The designer’s romantic bend rifts from an 1884 painting by the French artist Georges-Pierre Seurat. The women in the painting A Sunday Afternoon on the Island of La Grand Jatte wear fitted bodices over semi-fitted skirts, carrying parasols, and wear hats as they lounge on the grass along the river’s edge. Williams transforms the look, but keeps the romance in her “Sunday in the Park” collection.
The dresses mix tailored and soft feminine lines with added interesting detail and flourishes. One of her pieces sports a pale gray satin tailcoat. She adds her version of an ascot to a ring collar to bringing black and gray to her “little black dress.” She turns around a tie to run down an expanse of skin on the bared back of her formal floral-patterned dress. The fabrics are satin, some with a seeming quilt-like texture, and gray denim. Two incorporate floral prints furthering her summer park theme.
Hats are in her collection, too: A tailored velvet covered top hat, a straw bonnet-shaped fabric-covered hat suited for the park or her own reconstructed design, gripping the head with added color detail, furthering her La Grand Jatte theme.
The designer hails from the village of Toco (then, population 300) along the northern Toco region of Trinidad where her grandmother raised her. Her father was a painter and she always had art in her life.
Self-taught, she designed for pageants while in high school and had her first show at Toco Secondary School. She’s been in the United States for six years and has custom-designed privately, while also working in the fashion and entertainment industry. The scope and quality of this line is very impressive, especially considering that Keishel Williams is 25 years old.
Press galore covered this New York show and after the runway, models mingled with guests who got more time to look (don’t touch) the designs. Kudos abounded. Some women voiced interest in having a piece made. Photographs of the line will soon be on the website for fashionistas to see.
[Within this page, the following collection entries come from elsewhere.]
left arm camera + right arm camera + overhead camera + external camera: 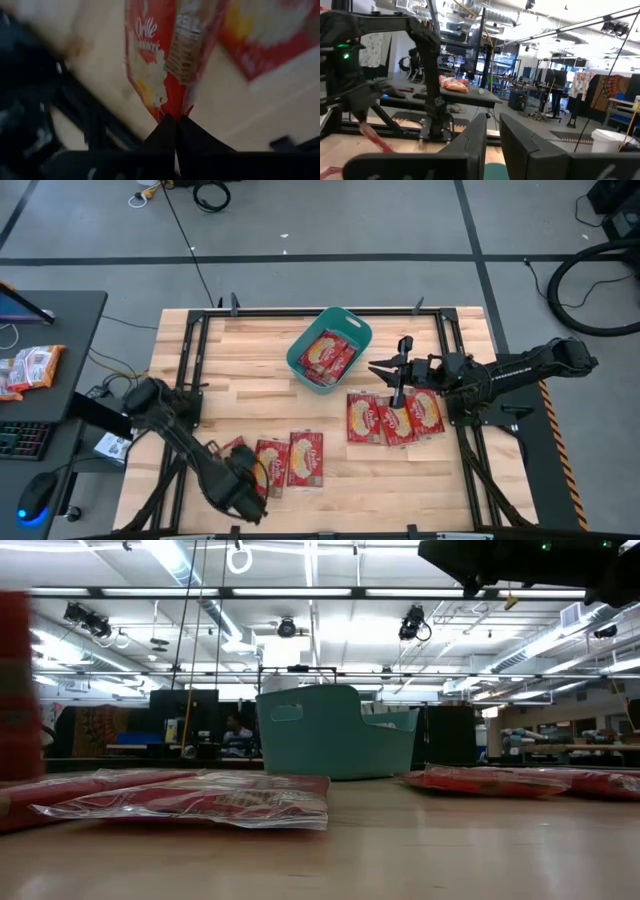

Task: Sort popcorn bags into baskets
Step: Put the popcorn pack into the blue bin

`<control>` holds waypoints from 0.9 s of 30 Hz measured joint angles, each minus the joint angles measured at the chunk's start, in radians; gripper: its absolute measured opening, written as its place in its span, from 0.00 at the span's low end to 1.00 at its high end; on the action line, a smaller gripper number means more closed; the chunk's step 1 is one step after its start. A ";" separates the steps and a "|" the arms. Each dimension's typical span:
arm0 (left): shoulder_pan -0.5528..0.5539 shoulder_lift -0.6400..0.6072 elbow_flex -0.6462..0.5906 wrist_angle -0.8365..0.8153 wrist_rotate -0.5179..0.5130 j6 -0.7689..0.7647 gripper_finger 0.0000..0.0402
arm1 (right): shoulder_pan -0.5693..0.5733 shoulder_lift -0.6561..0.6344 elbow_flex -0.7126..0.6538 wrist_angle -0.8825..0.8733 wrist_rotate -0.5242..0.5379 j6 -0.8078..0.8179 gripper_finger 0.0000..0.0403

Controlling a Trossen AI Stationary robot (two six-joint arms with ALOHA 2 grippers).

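**Table stock: popcorn packets, one tub, two arms**

- Teal basket (330, 347): stands toward 12 o'clock of the wooden table (250, 370), turned at an angle. At least two red popcorn bags (327, 355) lie inside it. In the low view the tub (335, 730) sits in the middle distance.
- Right-hand cluster (395, 416): three packets side by side at about 3 o'clock from the table's centre, edges touching or overlapping.
- Near-edge cluster (290, 458): two packets flat at about 6 o'clock, just beside each other, with a third at their 9 o'clock side under the left arm's wrist.
- Left gripper (240, 468): low over the 7 o'clock part of the table. In the left wrist view its fingers (162, 135) are pressed together on the lower edge of a red packet (157, 65); another packet (265, 35) lies beside it.
- Right gripper (400, 370): above the right-hand cluster, at the basket's 4 o'clock side. Its fingers (517, 137) stand a narrow gap apart with nothing between them.
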 joint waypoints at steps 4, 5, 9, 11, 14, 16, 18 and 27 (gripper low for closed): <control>0.048 -0.073 0.000 0.001 -0.137 0.043 0.00 | 0.001 0.000 0.000 -0.026 -0.001 0.029 0.15; 0.061 -0.091 0.000 0.001 -0.166 0.057 0.00 | 0.001 0.000 0.000 -0.037 -0.002 0.038 0.15; 0.111 -0.144 0.000 0.002 -0.288 0.156 0.00 | 0.001 0.000 0.000 -0.074 -0.023 0.077 0.15; 0.138 -0.161 0.000 0.005 -0.328 0.233 0.00 | 0.003 0.000 0.000 -0.101 -0.023 0.096 0.15; 0.189 -0.177 0.000 0.021 -0.351 0.368 0.00 | 0.003 0.000 0.000 -0.145 -0.024 0.132 0.15; 0.223 -0.188 0.000 0.040 -0.366 0.457 0.00 | 0.003 0.000 0.000 -0.170 -0.024 0.162 0.15; 0.261 -0.196 0.000 0.079 -0.388 0.542 0.00 | 0.007 0.000 0.000 -0.197 -0.024 0.194 0.15; 0.428 -0.203 0.000 0.309 -0.426 0.936 0.00 | 0.068 0.000 0.000 -0.335 -0.027 0.311 0.15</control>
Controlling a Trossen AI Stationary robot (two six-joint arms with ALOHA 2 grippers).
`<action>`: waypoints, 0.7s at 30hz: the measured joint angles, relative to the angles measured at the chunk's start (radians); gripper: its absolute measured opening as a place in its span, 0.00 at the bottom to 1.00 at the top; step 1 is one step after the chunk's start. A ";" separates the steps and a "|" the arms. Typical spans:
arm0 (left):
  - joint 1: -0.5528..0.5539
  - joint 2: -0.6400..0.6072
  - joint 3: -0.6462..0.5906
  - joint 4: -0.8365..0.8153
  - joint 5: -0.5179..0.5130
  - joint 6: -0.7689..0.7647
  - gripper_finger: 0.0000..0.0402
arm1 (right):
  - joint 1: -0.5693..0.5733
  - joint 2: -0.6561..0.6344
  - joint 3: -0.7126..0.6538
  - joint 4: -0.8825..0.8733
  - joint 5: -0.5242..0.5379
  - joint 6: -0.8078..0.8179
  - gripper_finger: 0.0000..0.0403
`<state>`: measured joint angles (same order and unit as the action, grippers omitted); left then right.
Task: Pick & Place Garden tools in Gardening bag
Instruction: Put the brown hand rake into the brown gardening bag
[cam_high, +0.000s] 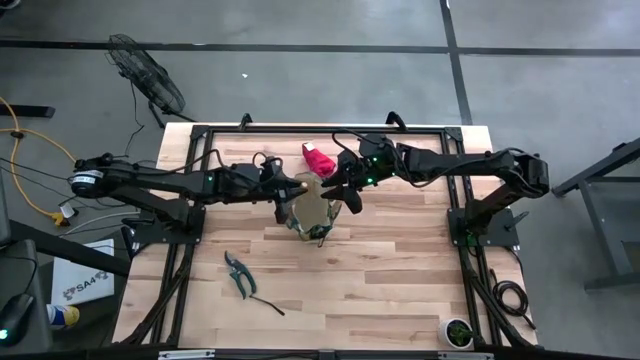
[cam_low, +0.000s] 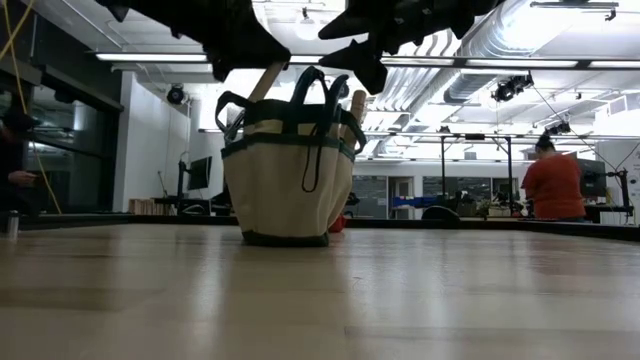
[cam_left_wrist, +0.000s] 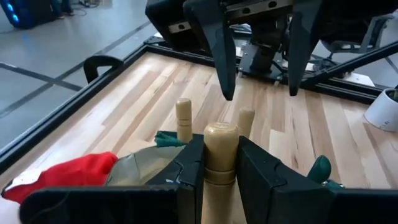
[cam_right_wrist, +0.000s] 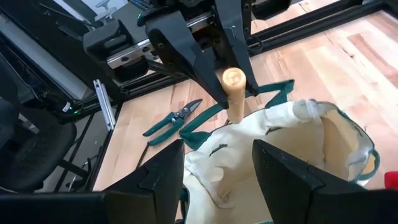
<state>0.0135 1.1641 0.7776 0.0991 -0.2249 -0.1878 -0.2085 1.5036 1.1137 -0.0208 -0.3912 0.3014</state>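
Two sets of fingers met over the bag (cam_high: 312, 214), which stood mid-surface (cam_high: 400, 290). My left fingers (cam_left_wrist: 221, 163) were clamped on a wooden handle (cam_left_wrist: 221, 146), held upright above the bag's mouth beside two other handles already inside. My right fingers (cam_right_wrist: 217, 165) hovered spread and empty over the rim. Shears (cam_high: 238, 273) lay on the surface nearer the front; the red glove (cam_high: 318, 158) lay behind the bag.

Bright overhead lighting, backlit silhouettes
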 joint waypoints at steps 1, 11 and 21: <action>0.000 0.000 0.000 0.004 0.000 0.006 0.15 | 0.000 0.000 0.000 0.000 0.000 0.009 0.45; 0.010 0.000 0.000 0.003 -0.013 0.029 0.15 | 0.000 0.000 0.000 -0.008 0.000 0.020 0.45; 0.061 0.000 -0.025 0.025 0.071 0.024 0.15 | 0.000 0.000 0.000 -0.022 0.000 0.020 0.45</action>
<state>0.0746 1.1641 0.7531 0.1243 -0.1541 -0.1639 -0.2085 1.5036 1.1137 -0.0432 -0.3916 0.3212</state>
“The designs are created for all types of women and are made to order. I customize my designs based on personal physique,” Williams said. “I first start with a consultation with a client.”
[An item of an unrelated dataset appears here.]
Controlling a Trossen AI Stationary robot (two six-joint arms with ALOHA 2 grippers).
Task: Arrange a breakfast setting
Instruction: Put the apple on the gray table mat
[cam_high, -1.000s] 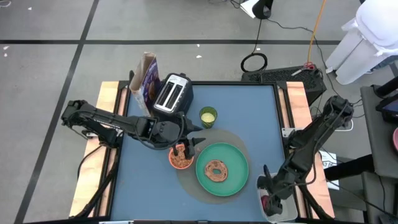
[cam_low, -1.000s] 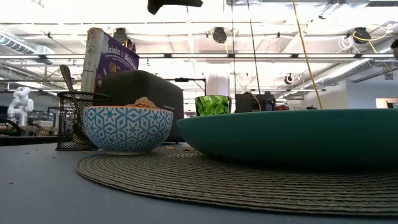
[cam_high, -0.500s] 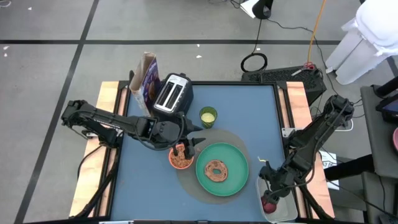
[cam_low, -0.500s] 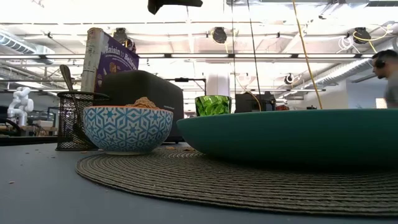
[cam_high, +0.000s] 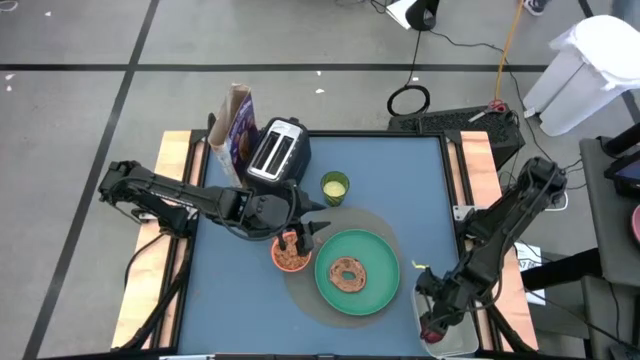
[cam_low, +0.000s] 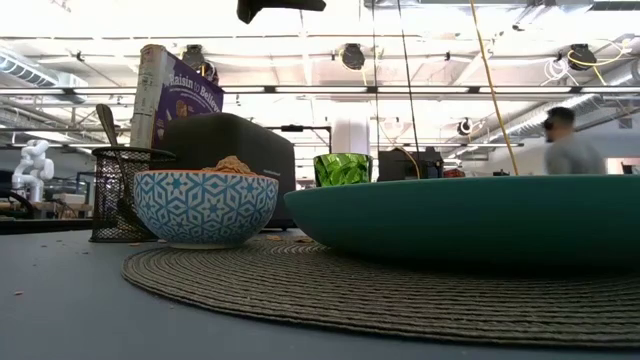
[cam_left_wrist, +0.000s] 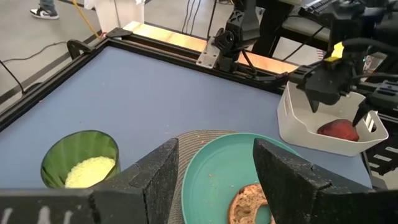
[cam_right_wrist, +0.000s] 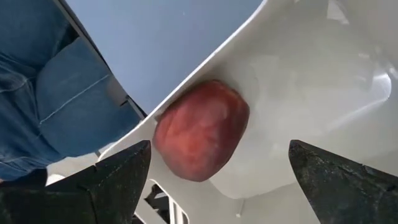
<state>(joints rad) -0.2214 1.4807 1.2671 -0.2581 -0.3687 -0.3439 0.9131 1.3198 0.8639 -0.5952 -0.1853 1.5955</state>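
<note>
Setting largely in place: bagel (cam_high: 348, 274) on green plate (cam_high: 383, 247), filled bowl (cam_high: 290, 259) touching its edge. Left jaws (cam_high: 308, 233) half spread above the bowl, holding nothing visible. Outstanding: the red fruit (cam_right_wrist: 202, 129) lies in the white tub (cam_right_wrist: 323, 74) (off the worktop), directly between the right jaws (cam_right_wrist: 217, 180), spread wide, not gripping
</note>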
The collection, under her Jlehsiek fashion house, is designed for the contemporary woman who exhibits her “inner art.” They’re new, smart, show style and are classic. The pieces from the “Sunday in the Park” collection run $350 and up.
Williams got the jump-start on Fashion Week that started in earnest Feb. 10 and runs through Feb. 17. New York is the epicenter of fashion in the United States. More than 800 fashion companies’ headquarters reside here and $466 million are generated during fashion week according to Mayor Bloomberg.